# Visual Basic > Games and Graphics Programming > Game Demos >  NES 6502 Programming Tutorial - Part 2: Palette Setup Plus Colored Background

## Jacob Roman

Hey and welcome back to my NES programming tutorial series. Now that you got a taste of it, it's time to get out of that dull grey background and finally add some color! But before we can setup the color, well need a palette. You can either load a palette from file, or you can manually type out palette data and load it from that. In our case, well just manually code it. The NES has a color palette of 54 colors, with room for 64. However, only 25 colors can be used at a time. Not to mention I heard it's not a good idea to use color $3D for some reason. Probably cause different TV's or chipsets show black instead of grey.



Using 2 palettes, you can load upto a 16 color palette for image data and 16 color palette for sprite data.
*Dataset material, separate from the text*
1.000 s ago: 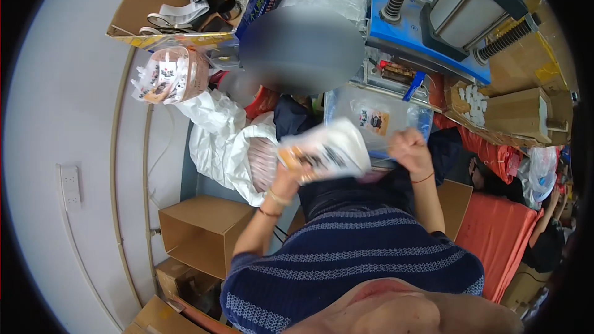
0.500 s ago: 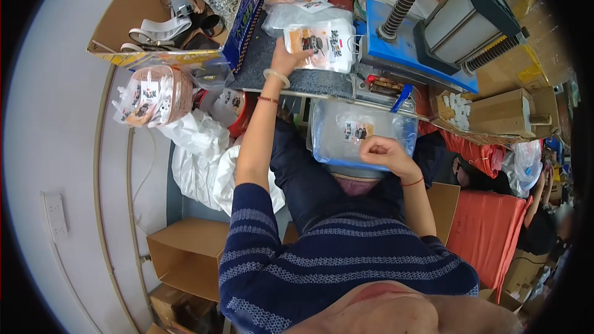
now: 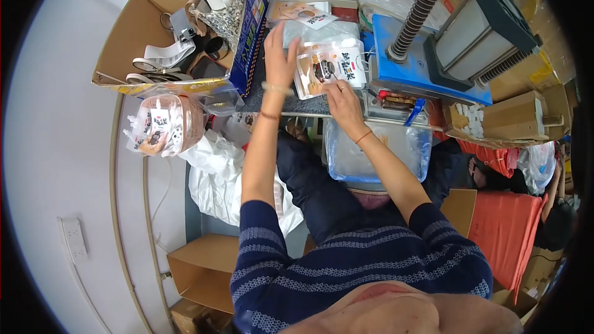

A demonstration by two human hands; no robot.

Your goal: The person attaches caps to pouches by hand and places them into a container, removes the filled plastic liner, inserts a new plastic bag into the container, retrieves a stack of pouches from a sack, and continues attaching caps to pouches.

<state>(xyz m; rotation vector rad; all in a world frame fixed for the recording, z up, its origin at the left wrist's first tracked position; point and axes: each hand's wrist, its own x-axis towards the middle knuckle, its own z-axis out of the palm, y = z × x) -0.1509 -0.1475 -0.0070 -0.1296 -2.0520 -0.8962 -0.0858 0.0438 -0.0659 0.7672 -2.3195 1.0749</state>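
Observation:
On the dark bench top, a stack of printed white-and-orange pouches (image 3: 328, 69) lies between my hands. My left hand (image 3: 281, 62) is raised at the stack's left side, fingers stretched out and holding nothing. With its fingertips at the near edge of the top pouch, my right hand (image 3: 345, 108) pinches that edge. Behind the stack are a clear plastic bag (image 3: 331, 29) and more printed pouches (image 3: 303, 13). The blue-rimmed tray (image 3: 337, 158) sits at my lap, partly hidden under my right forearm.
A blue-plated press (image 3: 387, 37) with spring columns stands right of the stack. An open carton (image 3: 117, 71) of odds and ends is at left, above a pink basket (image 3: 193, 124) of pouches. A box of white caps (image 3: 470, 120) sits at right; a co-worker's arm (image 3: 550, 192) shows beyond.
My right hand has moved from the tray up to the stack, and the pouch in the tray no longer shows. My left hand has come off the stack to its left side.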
However, since the first color (the transparency color) mirrors every 4 bytes starting at $3F00 at $3F04, $3F08, $3F0C for one palette, and $3F10, $3F14, $3F18, $3F1C for the other palette, you now only have 13 colors per palette, well 13 and 12 since the first one mirrored all across, giving you a total of 25 colors, which by the way isn't RGB. The NES really doesn't have an RGB system built in, and the colors can vary from TV to TV. On top of that, each 16 color palette section is actually 4 semi palettes which consists of 4 colors; transparency plus 3 other colors. So you can only select 1 palette out of 4 per 8x8 pixel region using the attribute table, no matter if you are drawing the background or a sprite.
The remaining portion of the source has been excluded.